Tuttavia, in previsione dell’inevitabile ira dell’imperatore di Washington e del previsto taglio dei contributi statunitensi all’ONU, e in uno spirito di decolonizzazione e democratizzazione, propongo una tassa annuale progressiva per l’ONU da riscuotere da ogni adulto in tutto il mondo, calcolata in base al PIL pro capite di ogni paese e pagata dagli stati per conto dei loro cittadini.
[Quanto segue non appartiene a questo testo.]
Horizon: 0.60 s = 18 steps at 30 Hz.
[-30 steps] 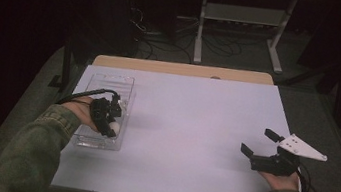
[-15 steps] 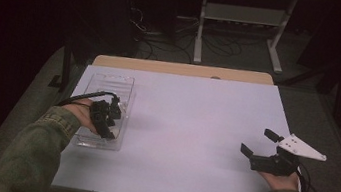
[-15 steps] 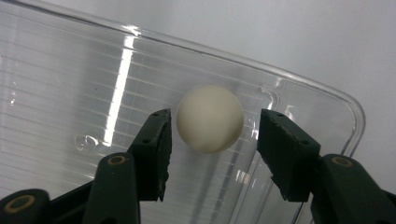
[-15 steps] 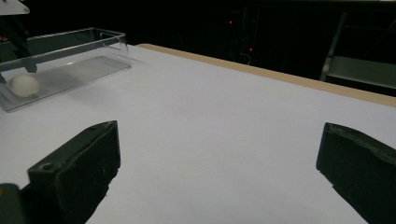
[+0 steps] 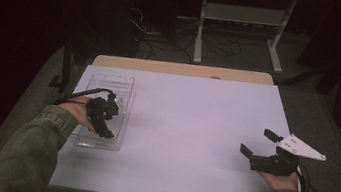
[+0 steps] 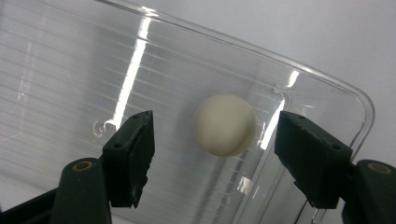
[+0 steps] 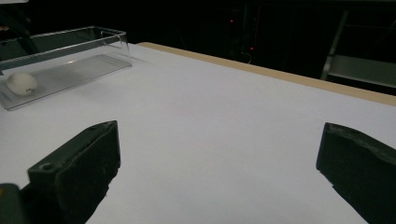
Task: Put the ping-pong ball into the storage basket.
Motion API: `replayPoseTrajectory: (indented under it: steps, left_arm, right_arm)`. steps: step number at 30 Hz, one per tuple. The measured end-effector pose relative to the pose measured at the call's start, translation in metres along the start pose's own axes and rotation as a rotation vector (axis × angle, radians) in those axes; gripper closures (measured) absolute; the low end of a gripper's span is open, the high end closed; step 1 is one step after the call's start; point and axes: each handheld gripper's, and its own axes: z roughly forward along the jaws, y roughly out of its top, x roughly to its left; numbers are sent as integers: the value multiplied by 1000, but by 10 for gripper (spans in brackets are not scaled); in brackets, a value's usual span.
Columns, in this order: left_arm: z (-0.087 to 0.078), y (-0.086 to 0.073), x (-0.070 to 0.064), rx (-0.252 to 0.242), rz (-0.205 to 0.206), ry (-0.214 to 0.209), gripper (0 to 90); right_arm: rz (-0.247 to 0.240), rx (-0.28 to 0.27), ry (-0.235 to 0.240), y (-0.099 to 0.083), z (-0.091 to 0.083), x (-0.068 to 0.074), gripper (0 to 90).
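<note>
Nearest, the right gripper [image 5: 259,143] hovers wide open and empty over the white table [image 5: 194,129]. The left gripper [image 6: 215,142], jaws spread, straddles a white ball [image 6: 225,124] in the clear tray [image 5: 109,83]. Beyond: dark room, metal rack [image 5: 243,15].

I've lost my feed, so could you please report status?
Left tongs open around small white ball in clear plastic tray. Right tongs open, idle. Nothing obstructing.
</note>
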Motion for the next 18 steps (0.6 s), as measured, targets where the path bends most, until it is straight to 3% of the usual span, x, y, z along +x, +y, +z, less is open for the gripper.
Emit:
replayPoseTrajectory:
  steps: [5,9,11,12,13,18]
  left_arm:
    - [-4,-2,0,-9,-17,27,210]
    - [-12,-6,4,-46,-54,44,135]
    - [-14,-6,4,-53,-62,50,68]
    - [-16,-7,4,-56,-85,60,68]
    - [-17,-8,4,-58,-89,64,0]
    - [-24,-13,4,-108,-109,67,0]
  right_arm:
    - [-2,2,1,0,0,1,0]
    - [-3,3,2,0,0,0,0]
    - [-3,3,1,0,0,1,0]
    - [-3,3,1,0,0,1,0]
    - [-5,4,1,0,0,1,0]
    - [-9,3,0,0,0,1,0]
Un cittadino di Singapore o del Qatar, ad esempio, dovrebbe pagare molto di più di un cittadino del Sud Sudan o dell’Afghanistan, ma tutti contribuirebbero al Governo mondiale. Da ciò deriverebbe il diritto di avere voce in capitolo nella governance e nell’efficacia dell’ONU, per mantenere la sua massima indipendenza e rilevanza per le sfide più persistenti dell’umanità, e per riflettere realmente il desiderio della maggior parte dell’umanità di un mondo più pulito, più sicuro, più sostenibile, meno militarizzato, più pacifico e giusto. Le multinazionali sarebbero governate da regole severe che mettano le persone e il pianeta al primo posto davanti all’avidità e al profitto sanguinario.
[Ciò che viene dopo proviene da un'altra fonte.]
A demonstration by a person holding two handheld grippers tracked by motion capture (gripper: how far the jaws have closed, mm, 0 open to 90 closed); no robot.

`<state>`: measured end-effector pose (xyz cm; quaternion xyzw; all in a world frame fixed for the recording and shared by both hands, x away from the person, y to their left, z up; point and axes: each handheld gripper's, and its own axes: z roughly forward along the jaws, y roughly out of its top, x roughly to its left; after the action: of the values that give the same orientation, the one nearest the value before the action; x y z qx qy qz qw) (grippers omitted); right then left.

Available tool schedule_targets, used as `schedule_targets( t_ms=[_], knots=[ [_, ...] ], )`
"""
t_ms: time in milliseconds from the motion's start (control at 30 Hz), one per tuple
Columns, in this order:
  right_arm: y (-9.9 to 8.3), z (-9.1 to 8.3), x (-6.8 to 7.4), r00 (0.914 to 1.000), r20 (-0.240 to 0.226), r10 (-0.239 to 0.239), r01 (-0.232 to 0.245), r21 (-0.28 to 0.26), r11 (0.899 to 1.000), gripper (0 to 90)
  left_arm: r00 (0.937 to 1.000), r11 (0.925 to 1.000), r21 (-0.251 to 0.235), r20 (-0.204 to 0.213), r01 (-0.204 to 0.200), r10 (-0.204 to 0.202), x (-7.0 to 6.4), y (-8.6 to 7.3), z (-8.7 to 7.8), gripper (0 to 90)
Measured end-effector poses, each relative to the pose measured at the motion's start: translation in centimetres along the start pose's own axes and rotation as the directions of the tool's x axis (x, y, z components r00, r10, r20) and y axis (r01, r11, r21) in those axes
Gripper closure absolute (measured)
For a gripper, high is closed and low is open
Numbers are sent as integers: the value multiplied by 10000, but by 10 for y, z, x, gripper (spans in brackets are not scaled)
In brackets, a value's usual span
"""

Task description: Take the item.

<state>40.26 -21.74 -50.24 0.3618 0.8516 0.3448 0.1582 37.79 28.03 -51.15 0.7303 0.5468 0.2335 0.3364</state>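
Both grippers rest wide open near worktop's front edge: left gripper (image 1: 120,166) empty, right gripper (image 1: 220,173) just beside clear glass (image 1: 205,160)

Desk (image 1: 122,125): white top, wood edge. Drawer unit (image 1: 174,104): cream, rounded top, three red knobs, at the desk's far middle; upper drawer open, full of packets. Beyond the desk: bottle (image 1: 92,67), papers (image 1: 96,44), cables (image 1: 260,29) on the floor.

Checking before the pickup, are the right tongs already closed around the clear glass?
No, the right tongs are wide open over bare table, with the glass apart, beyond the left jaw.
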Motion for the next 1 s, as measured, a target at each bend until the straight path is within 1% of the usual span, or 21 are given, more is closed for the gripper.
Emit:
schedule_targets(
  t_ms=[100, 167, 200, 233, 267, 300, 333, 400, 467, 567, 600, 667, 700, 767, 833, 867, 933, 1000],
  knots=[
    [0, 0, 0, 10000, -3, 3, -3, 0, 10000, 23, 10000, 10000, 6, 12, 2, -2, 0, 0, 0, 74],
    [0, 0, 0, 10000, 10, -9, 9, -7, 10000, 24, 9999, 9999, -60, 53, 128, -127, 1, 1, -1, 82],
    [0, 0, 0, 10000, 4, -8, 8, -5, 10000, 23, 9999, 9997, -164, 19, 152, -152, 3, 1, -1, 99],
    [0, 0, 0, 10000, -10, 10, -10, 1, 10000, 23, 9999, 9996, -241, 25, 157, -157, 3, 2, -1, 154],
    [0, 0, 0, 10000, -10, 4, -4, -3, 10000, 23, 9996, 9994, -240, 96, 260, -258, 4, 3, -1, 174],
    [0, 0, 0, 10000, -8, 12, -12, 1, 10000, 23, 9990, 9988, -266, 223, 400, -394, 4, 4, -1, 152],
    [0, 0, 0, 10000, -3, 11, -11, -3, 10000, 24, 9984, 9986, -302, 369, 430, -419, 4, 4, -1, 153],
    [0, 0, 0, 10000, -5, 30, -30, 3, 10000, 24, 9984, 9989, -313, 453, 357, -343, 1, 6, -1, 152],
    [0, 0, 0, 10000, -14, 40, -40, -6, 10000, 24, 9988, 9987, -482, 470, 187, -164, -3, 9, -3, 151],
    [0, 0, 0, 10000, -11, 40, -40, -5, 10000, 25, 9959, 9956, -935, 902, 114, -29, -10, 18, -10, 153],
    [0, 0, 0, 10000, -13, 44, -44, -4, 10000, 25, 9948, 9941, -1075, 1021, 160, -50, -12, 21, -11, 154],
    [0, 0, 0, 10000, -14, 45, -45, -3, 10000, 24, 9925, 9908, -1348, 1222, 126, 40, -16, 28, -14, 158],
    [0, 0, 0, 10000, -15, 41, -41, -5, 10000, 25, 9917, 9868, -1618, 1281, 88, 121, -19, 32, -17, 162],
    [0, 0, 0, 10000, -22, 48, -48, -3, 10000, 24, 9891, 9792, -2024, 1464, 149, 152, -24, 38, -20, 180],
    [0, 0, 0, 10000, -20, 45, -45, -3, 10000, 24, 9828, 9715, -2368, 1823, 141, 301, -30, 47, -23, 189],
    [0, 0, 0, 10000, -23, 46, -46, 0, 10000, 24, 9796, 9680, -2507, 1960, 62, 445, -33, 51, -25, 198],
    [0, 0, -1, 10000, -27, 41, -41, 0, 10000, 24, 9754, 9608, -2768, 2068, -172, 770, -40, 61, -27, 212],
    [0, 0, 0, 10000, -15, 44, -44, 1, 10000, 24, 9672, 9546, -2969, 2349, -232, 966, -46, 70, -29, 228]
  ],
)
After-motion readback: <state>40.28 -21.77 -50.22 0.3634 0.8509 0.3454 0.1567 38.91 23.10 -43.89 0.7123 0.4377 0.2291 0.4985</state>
Tutto questo può sembrare molto idealistico, persino impossibile, date le dinamiche di potere che regnano nell’ONU e nel mondo in generale. Ma molti cambiamenti nella storia sono iniziati con idee fuori dagli schemi, non ortodosse, che possono sembrare impossibili finché non diventano possibili. Noi, con la nostra azione, possiamo renderli possibili. Prima che l’ondata crescente di fascismo e di follia imperiale trasformi l’ONU in un organismo veramente comatoso, prima che altre nazioni finiscano nel ‘menu’, tutti noi dobbiamo immaginare una realtà diversa e impegnarci con tutte le nostre forze per realizzarla. Abbiamo un solo mondo.

Omar Barghouti è il co-fondatore del movimento Boycott, Divest and Sanction (BDS) per i diritti dei palestinesi, co-ricevente del Premio Gandhi per la Pace 2017.